Your instructions -> Any pictures in the records below should be skipped; write out everything else exactly.

Dataset records below:

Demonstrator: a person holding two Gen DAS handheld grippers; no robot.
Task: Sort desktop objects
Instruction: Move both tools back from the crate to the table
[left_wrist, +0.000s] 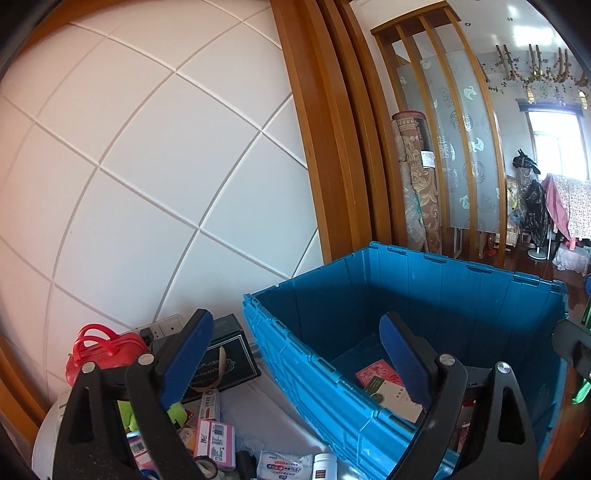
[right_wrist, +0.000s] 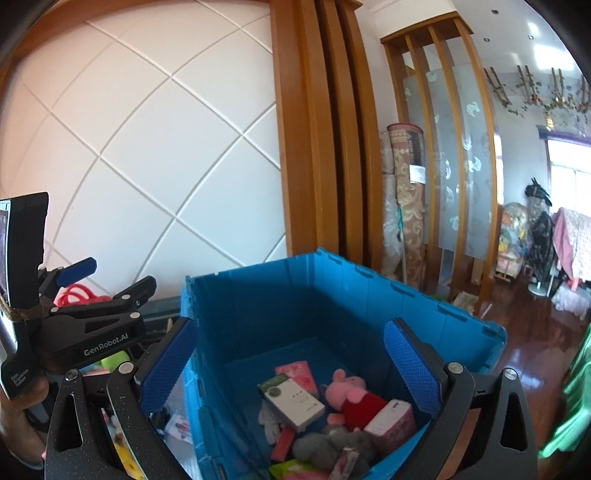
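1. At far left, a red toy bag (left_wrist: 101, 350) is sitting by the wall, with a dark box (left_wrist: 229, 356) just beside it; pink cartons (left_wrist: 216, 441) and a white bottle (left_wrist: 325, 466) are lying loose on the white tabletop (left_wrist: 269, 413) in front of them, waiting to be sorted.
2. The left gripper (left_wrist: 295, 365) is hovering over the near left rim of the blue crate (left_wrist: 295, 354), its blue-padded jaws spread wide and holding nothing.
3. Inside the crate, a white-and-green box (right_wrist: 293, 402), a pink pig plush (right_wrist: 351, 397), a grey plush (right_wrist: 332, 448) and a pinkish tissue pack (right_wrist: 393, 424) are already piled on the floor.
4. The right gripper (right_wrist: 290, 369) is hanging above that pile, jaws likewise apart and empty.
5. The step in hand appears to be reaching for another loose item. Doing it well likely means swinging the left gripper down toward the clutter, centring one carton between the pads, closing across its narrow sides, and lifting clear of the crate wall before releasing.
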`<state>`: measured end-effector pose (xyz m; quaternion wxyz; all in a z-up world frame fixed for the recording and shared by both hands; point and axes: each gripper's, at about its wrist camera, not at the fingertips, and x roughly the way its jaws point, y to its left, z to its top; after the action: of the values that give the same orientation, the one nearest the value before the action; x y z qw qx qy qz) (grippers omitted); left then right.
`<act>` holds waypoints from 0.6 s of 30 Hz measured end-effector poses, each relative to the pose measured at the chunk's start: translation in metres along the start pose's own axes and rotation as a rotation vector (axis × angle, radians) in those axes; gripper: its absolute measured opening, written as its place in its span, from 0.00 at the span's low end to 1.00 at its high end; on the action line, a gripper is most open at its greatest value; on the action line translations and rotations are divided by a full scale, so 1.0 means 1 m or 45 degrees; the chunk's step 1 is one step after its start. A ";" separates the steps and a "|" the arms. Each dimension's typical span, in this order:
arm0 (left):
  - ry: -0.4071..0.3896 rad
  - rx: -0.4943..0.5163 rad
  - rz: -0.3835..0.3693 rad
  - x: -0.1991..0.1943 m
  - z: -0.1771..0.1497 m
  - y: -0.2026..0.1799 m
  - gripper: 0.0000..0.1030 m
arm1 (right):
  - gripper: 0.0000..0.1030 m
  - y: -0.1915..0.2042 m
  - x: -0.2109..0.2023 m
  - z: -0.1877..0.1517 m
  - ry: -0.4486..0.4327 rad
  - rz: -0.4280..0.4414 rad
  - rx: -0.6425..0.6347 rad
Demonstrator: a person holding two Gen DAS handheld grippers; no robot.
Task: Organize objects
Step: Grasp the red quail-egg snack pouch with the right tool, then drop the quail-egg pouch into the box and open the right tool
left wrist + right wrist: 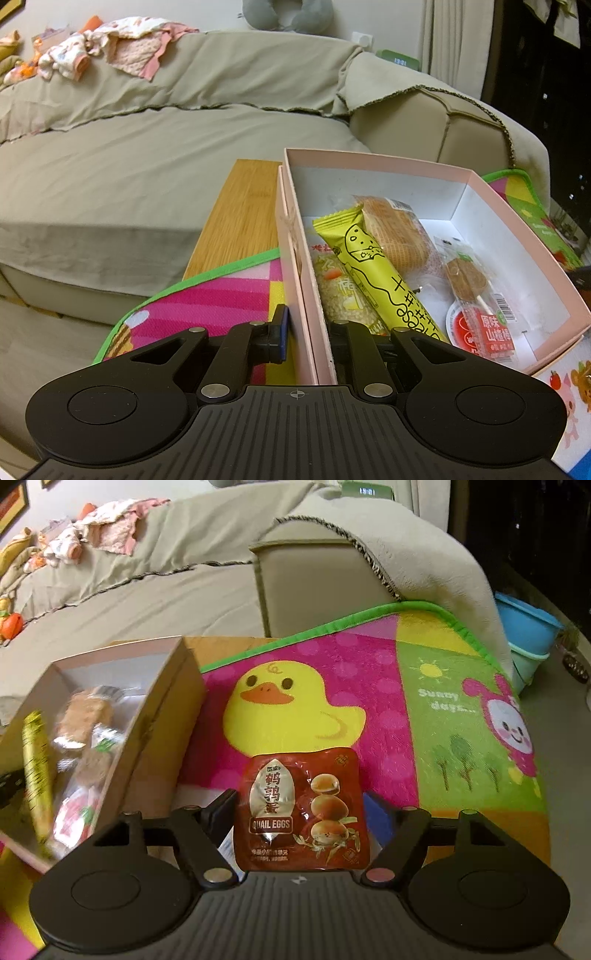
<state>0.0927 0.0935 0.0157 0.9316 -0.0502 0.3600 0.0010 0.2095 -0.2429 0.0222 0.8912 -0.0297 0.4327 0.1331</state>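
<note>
**Red-brown quail egg packet between my open right jaws**

Red-brown and glossy, the quail egg packet (301, 808) lies flat on the play mat (369, 686) just below the printed duck, between my right gripper (301, 812) jaws. I see those jaws standing apart, a gap on each side of the packet, neither pad pressing it. My left gripper (308, 332) has its jaws clamped on the near wall of the pink box (291, 229), one inside, one outside. The box, already holding snacks, sits just left of the packet.
</note>
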 end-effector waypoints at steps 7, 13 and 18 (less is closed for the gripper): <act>-0.001 -0.001 0.000 0.000 0.000 0.000 0.14 | 0.71 0.017 -0.064 -0.037 -0.068 0.076 -0.066; 0.000 0.000 0.000 0.000 0.000 0.000 0.14 | 0.71 0.052 -0.093 -0.082 0.036 0.232 -0.175; -0.001 -0.001 0.000 0.000 0.000 0.000 0.14 | 0.71 0.088 -0.104 -0.106 0.125 0.383 -0.305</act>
<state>0.0925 0.0936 0.0158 0.9317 -0.0506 0.3597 0.0010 0.0446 -0.1981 0.0424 0.8292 -0.0771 0.4561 0.3137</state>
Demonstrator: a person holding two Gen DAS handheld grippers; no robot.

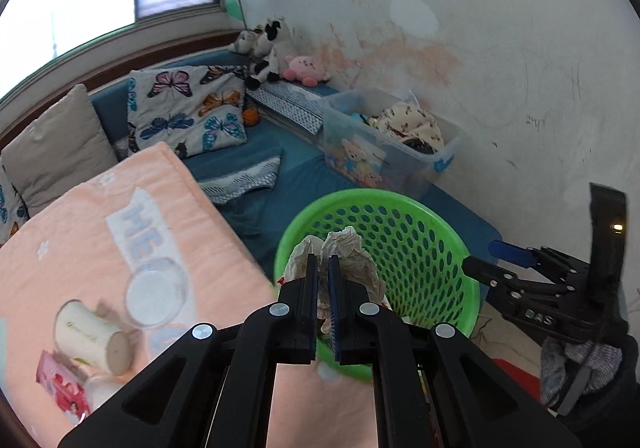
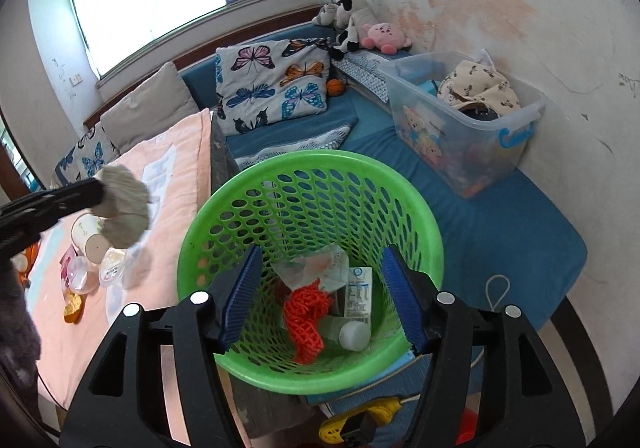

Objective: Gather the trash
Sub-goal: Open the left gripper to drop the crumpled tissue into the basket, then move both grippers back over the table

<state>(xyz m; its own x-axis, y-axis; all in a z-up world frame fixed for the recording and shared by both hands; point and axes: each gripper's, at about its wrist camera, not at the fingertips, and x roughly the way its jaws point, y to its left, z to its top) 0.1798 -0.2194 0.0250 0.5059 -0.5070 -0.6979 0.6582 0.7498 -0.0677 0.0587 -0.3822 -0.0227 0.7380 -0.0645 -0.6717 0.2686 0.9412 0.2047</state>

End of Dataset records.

Exercise answer ->
Demonstrator: a person holding two Gen DAS handheld grippers; no robot.
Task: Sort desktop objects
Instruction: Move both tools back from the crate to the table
[left_wrist, +0.000s] 
[right_wrist, +0.000s] 
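1. At far left, a red toy bag (left_wrist: 101, 350) is sitting by the wall, with a dark box (left_wrist: 229, 356) just beside it; pink cartons (left_wrist: 216, 441) and a white bottle (left_wrist: 325, 466) are lying loose on the white tabletop (left_wrist: 269, 413) in front of them, waiting to be sorted.
2. The left gripper (left_wrist: 295, 365) is hovering over the near left rim of the blue crate (left_wrist: 295, 354), its blue-padded jaws spread wide and holding nothing.
3. Inside the crate, a white-and-green box (right_wrist: 293, 402), a pink pig plush (right_wrist: 351, 397), a grey plush (right_wrist: 332, 448) and a pinkish tissue pack (right_wrist: 393, 424) are already piled on the floor.
4. The right gripper (right_wrist: 290, 369) is hanging above that pile, jaws likewise apart and empty.
5. The step in hand appears to be reaching for another loose item. Doing it well likely means swinging the left gripper down toward the clutter, centring one carton between the pads, closing across its narrow sides, and lifting clear of the crate wall before releasing.
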`<state>`: measured end-effector pose (xyz m; quaternion wxyz; all in a z-up world frame fixed for the recording and shared by both hands; point and axes: each gripper's, at about its wrist camera, not at the fingertips, and x roughly the way its jaws point, y to its left, z to its top; after the action: of the values that give the same orientation, the one nearest the value before the action; x y z qw qx qy qz) (grippers omitted); left then right.
`<act>` holds waypoints from 0.6 s of 30 Hz measured end-effector poses, each relative to the pose measured at the chunk's start: translation in metres along the start pose's own axes and rotation as a rotation vector (axis × angle, radians) in those axes; gripper: its absolute measured opening, written as its place in its span, from 0.00 at the span's low end to 1.00 at its high end; on the action line, a gripper is most open at its greatest value; on the action line translations and rotations are divided by a full scale, so 1.0 means 1 m or 45 degrees; the chunk's step 1 is one step after its start. A ";" separates the steps and a "|" the arms. Each dimension's typical span, in this order:
arm0 (left):
  - ry: -0.4071..0.3896 rad
  - rx: -0.4943..0.5163 rad
  - rz: -0.3835..0.3693 rad
  - x: -0.1991..0.1943 m
  - z: -0.1771..0.1497 m
  - y: -0.2026..0.1799 m
  - gripper: 0.0000..0.1030 m
arm1 (right):
  - gripper: 0.0000..0.1030 m
  - y: -0.1915..0.2042 m
  - x: -0.2109..0.2023 m
  - z: -0.1877..0.1517 m
  - ry: -0.4486..0.4327 rad
  - rz: -0.4280..0.4414 rad
  - rx: -0.6425..0.6347 rad
Demonstrator: a person holding two Gen DAS handheld grippers; no robot.
Task: Organize objects
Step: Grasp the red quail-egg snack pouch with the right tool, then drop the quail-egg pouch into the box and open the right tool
left wrist + right wrist: 
<state>0.0927 0.0935 0.0157 0.9316 -0.0502 0.3600 0.0010 0.2095 -0.2429 0.0222 0.8912 -0.0297 0.4327 0.1331</state>
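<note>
**Red-brown quail egg packet between my open right jaws**

Red-brown and glossy, the quail egg packet (301, 808) lies flat on the play mat (369, 686) just below the printed duck, between my right gripper (301, 812) jaws. I see those jaws standing apart, a gap on each side of the packet, neither pad pressing it. My left gripper (308, 332) has its jaws clamped on the near wall of the pink box (291, 229), one inside, one outside. The box, already holding snacks, sits just left of the packet.
</note>
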 end-effector waypoints at steps 7, 13 and 18 (less is closed for the gripper): <act>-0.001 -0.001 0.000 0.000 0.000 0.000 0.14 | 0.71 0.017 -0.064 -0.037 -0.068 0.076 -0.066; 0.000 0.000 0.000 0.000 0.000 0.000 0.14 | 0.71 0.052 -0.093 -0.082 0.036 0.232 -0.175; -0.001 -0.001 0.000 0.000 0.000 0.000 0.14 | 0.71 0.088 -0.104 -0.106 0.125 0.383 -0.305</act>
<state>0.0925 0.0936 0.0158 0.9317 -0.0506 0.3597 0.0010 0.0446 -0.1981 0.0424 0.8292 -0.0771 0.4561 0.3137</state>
Demonstrator: a person holding two Gen DAS handheld grippers; no robot.


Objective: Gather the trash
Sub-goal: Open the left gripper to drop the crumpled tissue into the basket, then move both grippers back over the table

<state>(xyz m; its own x-axis, y-axis; all in a z-up world frame fixed for the recording and shared by both hands; point and axes: each gripper's, at about its wrist camera, not at the fingertips, and x roughly the way its jaws point, y to its left, z to its top) 0.1798 -0.2194 0.0250 0.5059 -0.5070 -0.6979 0.6582 0.7498 -0.0677 0.0587 -0.3822 -0.0227 0.7380 -0.0645 -0.6717 0.2686 0.9412 0.2047</state>

The answer given above is the complete response.